The Master said of Tsze-ch'an that he had four of the characteristics of a superior man: in his conduct of himself, he was humble; in serving his superiors, he was respectful; in nourishing the people, he was kind; in ordering the people, he was just."[83][84]
The Lüshi paired Confucius and Zichan (who in this translation is called 'Prince Chan'). Both are praised as talented state ministers who led their countries to significant achievements. Both became widely regarded as successful governors who directed others to accomplish the tasks of administration.[85]
The Mengzi of Mencius[86] refers to Zichan. A perplexed disciple questions Mencius about the conduct of Shun, one of the legendary sage kings. Shun's hostile parents and family lied to him. Shun mistakenly believed them, but he did not reveal a corrupt nature thereby. Shun believed their lies because of his regard for his parents.

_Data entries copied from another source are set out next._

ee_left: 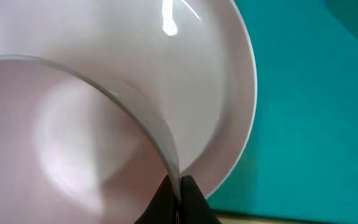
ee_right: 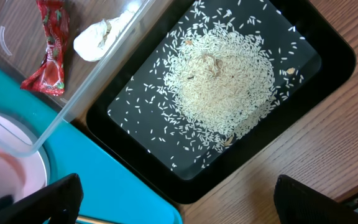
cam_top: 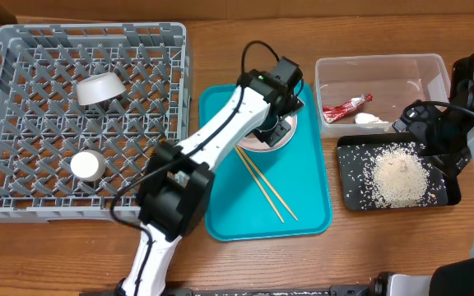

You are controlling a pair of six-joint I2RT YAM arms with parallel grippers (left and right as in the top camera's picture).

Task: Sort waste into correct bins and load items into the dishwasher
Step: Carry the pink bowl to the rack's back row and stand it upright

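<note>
left wrist, fingers [ee_left: 195, 203] pinch bowl [ee_left: 73, 137], plate [ee_left: 230, 81] cropped

This looks like a robot lab bench set up as a mock dish station. Two robot arms, the left arm [cam_top: 220, 131] and the right arm [cam_top: 467, 123], work over a wooden worktop [cam_top: 369, 247], and a loose black cable [cam_top: 253, 49] loops off the left one. Kitchen props lie side by side: a grey dish rack [cam_top: 48, 156], a teal tray [cam_top: 311, 189], a clear tub [cam_top: 385, 66] and a black tray [cam_top: 352, 193] of rice [cam_top: 397, 179]. The plain wood grain suggests a test table more than a home counter.
</note>
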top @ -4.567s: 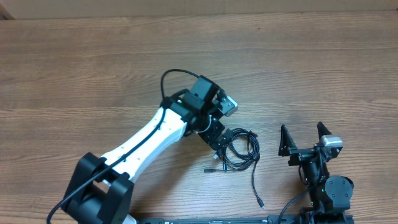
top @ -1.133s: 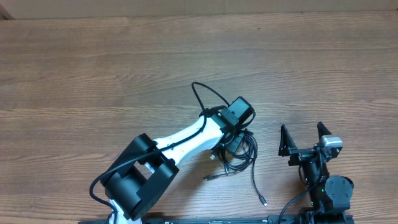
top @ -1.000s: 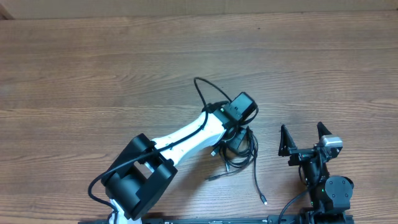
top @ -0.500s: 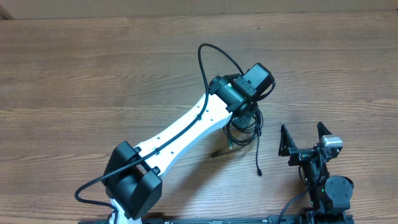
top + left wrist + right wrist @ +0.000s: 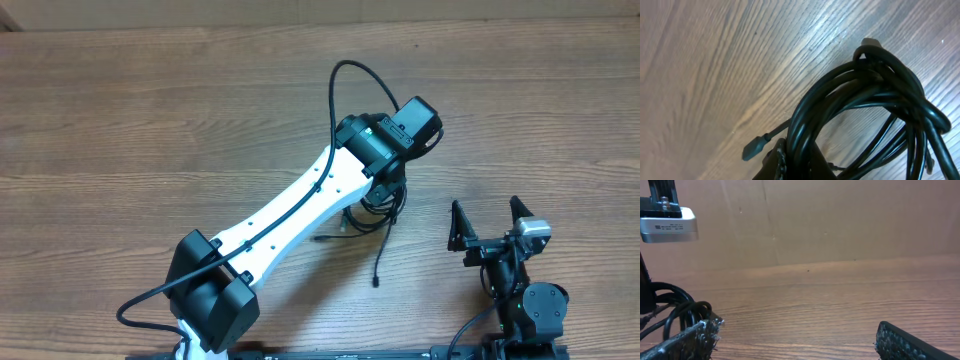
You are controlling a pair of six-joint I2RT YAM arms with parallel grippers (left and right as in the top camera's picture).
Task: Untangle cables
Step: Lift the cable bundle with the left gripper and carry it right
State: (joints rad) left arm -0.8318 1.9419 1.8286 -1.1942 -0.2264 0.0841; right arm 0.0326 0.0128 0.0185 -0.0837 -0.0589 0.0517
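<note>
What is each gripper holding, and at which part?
Left gripper: shut on the cables, at one side of the looped bundle. Right gripper: open, empty.

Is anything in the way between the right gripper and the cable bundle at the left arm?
Nothing visible. Only bare table lies between the open right gripper and the cables, which are bunched under the left arm, with one loose end trailing on the table toward the robot's base.

Soft, even light covered the table (image 5: 150,100), shadows faint. Glare streaked the wood in the left wrist view; the cables (image 5: 875,82) looked blurred.
</note>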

A life of virtue is then discussed.
Mencius compared sage king Shun here to an episode about Zichan, when he had believed a dishonest servant. Zichan had given his groundskeeper a live fish to keep in a pond; instead he cooked and ate it. He later told Zichan the fish was alive and swimming in the pond. Zichan was happy that the fish "found his place". Hearing this from Zichan, the servant mocked his reputation for wisdom. But not Mencius, who concluded: "Thus a noble man may be taken in by what is right, but he cannot be misled by what is country to the way".[87][88][89]
Yet Menzi in another episode disapproved of Zichan's 'small kindness'.[90]